:: Exercise directions ::
Set the data down once more, exactly as it is written.

:: Given material ::

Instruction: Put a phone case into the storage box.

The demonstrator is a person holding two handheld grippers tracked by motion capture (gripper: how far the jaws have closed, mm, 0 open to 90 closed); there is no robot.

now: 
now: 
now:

:: Exercise result ::
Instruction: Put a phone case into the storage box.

The demonstrator is a person holding two handheld grippers tracked by motion capture (gripper: how far the jaws have closed, mm, 0 open to 90 closed); there is no robot.

now: 
now: 
now:

What came before makes up the full response.